Restate the listing below word for word, and leave its pictures behind.

● **Data segment**:

⁂

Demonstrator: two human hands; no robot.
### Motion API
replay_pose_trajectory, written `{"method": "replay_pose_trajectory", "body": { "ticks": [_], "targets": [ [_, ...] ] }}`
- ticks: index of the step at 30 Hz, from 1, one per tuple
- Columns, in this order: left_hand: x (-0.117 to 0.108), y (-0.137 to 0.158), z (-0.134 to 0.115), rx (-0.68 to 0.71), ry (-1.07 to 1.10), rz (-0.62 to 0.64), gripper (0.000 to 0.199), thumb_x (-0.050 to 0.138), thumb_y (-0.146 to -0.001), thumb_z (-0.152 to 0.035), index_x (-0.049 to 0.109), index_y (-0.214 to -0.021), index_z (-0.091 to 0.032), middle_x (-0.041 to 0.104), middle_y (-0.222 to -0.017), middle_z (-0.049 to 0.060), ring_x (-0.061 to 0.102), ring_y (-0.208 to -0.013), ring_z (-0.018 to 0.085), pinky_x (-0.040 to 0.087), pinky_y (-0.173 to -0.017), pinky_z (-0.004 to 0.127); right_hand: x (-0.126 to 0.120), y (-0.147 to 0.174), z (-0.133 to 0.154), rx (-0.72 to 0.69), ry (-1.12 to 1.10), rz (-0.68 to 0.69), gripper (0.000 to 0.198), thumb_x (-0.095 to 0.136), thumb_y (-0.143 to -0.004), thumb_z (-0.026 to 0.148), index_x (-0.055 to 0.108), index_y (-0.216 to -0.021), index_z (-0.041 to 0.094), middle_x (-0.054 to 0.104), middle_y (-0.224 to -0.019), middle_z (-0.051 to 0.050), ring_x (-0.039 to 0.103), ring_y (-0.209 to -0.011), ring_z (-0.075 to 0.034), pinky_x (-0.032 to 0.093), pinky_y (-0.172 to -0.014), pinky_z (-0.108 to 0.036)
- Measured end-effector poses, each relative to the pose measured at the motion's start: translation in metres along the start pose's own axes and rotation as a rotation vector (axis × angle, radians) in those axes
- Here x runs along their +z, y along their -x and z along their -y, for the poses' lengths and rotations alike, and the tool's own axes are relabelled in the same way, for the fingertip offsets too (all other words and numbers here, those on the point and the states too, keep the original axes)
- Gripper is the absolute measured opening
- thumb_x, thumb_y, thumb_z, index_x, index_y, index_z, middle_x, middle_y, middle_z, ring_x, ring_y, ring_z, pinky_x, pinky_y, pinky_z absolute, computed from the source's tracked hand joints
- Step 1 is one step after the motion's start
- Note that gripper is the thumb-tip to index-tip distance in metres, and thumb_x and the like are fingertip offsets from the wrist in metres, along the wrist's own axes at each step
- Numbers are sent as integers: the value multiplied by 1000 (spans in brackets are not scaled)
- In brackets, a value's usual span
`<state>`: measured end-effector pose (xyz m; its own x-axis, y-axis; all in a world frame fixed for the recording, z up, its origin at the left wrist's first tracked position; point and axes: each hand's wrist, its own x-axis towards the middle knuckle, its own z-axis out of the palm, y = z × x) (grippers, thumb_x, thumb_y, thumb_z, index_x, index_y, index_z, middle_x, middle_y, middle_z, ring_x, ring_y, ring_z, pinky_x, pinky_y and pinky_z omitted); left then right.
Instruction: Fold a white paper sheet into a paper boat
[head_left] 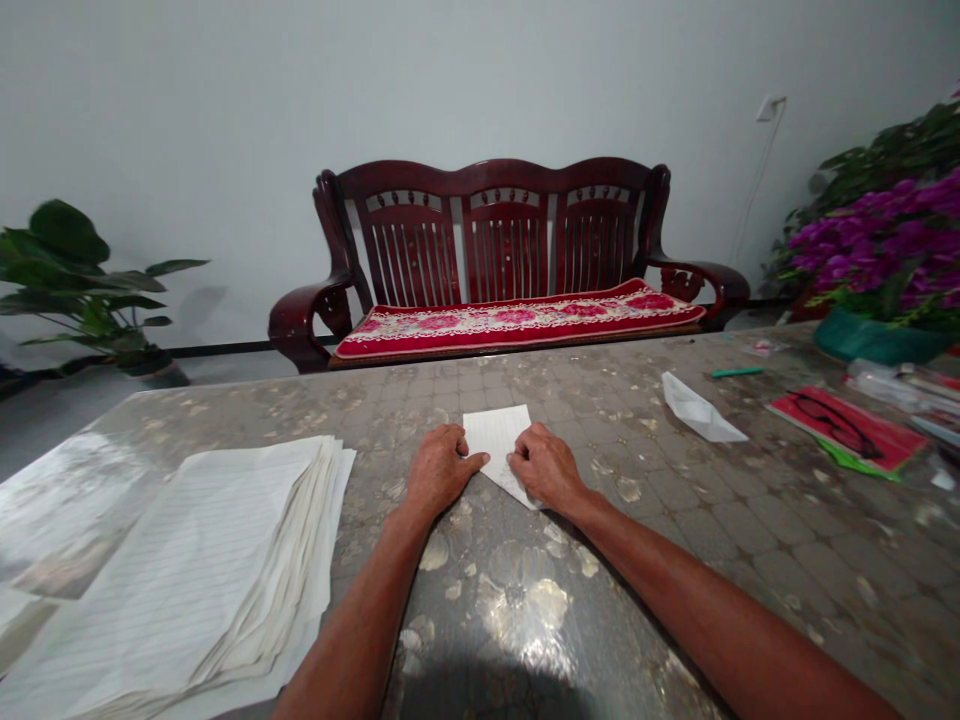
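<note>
A sheet of lined white paper [495, 430], folded to a slanted lower edge, lies on the table before me. My left hand [442, 465] is closed at its left edge, the fingers curled and the thumb resting on the paper. On the right side, my right hand [547, 465] has its fingers bent and pressed together on the sheet, near the folded part. The undersides of both hands are hidden. Farther right stands a folded paper boat [701, 408], apart from my hands.
A thick stack of lined paper [217, 530] lies at the left of the patterned table [600, 540]. At the right are a green pen [738, 372], eyeglasses [840, 422] on a red packet [896, 440], and purple flowers [885, 240]. Behind is a wooden bench [502, 250].
</note>
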<state>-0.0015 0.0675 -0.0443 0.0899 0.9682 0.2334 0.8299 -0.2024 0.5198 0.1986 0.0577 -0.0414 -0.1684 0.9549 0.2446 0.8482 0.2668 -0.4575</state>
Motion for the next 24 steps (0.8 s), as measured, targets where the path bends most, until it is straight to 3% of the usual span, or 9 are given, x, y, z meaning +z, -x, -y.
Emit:
{"method": "replay_pose_trajectory", "body": {
  "ticks": [24],
  "targets": [
    [-1,1,-1,-5,-5,6,30,75,-77,-36,49,-71,-21,64,-98,5,59,-99,23,44,-86,33,0,-2,-5,25,-60,-10,6,68,-82,20,68,-77,17,63,-85,-3,57,-75,-14,38,-70,-24]
  ]
}}
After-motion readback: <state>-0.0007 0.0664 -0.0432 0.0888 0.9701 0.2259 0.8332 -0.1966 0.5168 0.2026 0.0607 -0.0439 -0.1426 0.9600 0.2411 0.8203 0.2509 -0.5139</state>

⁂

● **Solution**:
Demonstrator: two human hands; no robot.
### Motion API
replay_pose_trajectory, written `{"method": "replay_pose_trajectory", "body": { "ticks": [_], "targets": [ [_, ...] ] }}`
- ticks: index of the step at 30 Hz, from 1, one per tuple
- Columns, in this order: left_hand: x (-0.117 to 0.108), y (-0.137 to 0.158), z (-0.134 to 0.115), rx (-0.68 to 0.71), ry (-1.07 to 1.10), rz (-0.62 to 0.64), gripper (0.000 to 0.199), thumb_x (-0.050 to 0.138), thumb_y (-0.146 to -0.001), thumb_z (-0.152 to 0.035), index_x (-0.049 to 0.109), index_y (-0.214 to -0.021), index_z (-0.091 to 0.032), middle_x (-0.041 to 0.104), middle_y (-0.222 to -0.017), middle_z (-0.049 to 0.060), ring_x (-0.061 to 0.102), ring_y (-0.208 to -0.013), ring_z (-0.018 to 0.085), pinky_x (-0.040 to 0.087), pinky_y (-0.173 to -0.017), pinky_z (-0.004 to 0.127); right_hand: x (-0.126 to 0.120), y (-0.147 to 0.174), z (-0.133 to 0.154), rx (-0.72 to 0.69), ry (-1.12 to 1.10), rz (-0.68 to 0.69), gripper (0.000 to 0.198), thumb_x (-0.095 to 0.136), thumb_y (-0.143 to -0.004), thumb_z (-0.026 to 0.148), index_x (-0.055 to 0.108), index_y (-0.216 to -0.021), index_z (-0.041 to 0.094), middle_x (-0.054 to 0.104), middle_y (-0.224 to -0.019), middle_z (-0.051 to 0.050), ring_x (-0.039 to 0.103), ring_y (-0.209 to -0.011), ring_z (-0.075 to 0.034), pinky_x (-0.032 to 0.093), pinky_y (-0.172 to -0.014), pinky_z (-0.108 to 0.036)
- Measured end-effector poses, each relative to the pose measured at the motion's start: translation in metres along the start pose's own axes and rotation as a rotation vector (axis × angle, radians) in those axes
- Here x runs along their +z, y along their -x and z along their -y, for the poses' lengths and rotations alike, and the tool's own axes are relabelled in the same way, for the fingertip offsets too (all other words and numbers here, those on the point and the states too, keep the original axes)
- Gripper is the absolute measured opening
- thumb_x, thumb_y, thumb_z, index_x, index_y, index_z, middle_x, middle_y, middle_z, ring_x, ring_y, ring_z, pinky_x, pinky_y, pinky_z absolute, computed from the source's tracked hand joints
- Step 1 is one step after the motion's start
- Note that gripper is the thumb-tip to index-tip distance in metres, and thumb_x and the like are fingertip offsets from the wrist in metres, along the wrist's own axes at each step
- Numbers are sent as integers: the value multiplied by 1000 (spans in brackets are not scaled)
- In brackets, a value's usual span
`<state>`: measured end-effector pose (xyz m; its own x-axis, y-axis; all in a world frame fixed for the recording, z up, its origin at the left wrist's first tracked position; point and axes: each hand's wrist, its own x-axis towards the middle knuckle, its own z-axis out of the palm, y = z × x) (grippers, thumb_x, thumb_y, thumb_z, index_x, index_y, index_z, middle_x, middle_y, middle_z, ring_x, ring_y, ring_z, pinky_x, pinky_y and pinky_z omitted); left then right.
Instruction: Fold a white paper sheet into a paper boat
[head_left] 
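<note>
A sheet of lined white paper [495, 430], folded to a slanted lower edge, lies on the table before me. My left hand [442, 465] is closed at its left edge, the fingers curled and the thumb resting on the paper. On the right side, my right hand [547, 465] has its fingers bent and pressed together on the sheet, near the folded part. The undersides of both hands are hidden. Farther right stands a folded paper boat [701, 408], apart from my hands.
A thick stack of lined paper [217, 530] lies at the left of the patterned table [600, 540]. At the right are a green pen [738, 372], eyeglasses [840, 422] on a red packet [896, 440], and purple flowers [885, 240]. Behind is a wooden bench [502, 250].
</note>
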<state>-0.0015 0.0675 -0.0443 0.0899 0.9682 0.2334 0.8299 -0.2024 0.5198 0.1986 0.0577 -0.0414 -0.1684 0.9549 0.2446 0.8482 0.2668 -0.4575</state>
Motion for the next 24 steps (0.8 s), as measured, targets where the path bends most, until it is straight to 3% of the usual span, or 9 are given, x, y, z meaning +z, -x, -y.
Emit:
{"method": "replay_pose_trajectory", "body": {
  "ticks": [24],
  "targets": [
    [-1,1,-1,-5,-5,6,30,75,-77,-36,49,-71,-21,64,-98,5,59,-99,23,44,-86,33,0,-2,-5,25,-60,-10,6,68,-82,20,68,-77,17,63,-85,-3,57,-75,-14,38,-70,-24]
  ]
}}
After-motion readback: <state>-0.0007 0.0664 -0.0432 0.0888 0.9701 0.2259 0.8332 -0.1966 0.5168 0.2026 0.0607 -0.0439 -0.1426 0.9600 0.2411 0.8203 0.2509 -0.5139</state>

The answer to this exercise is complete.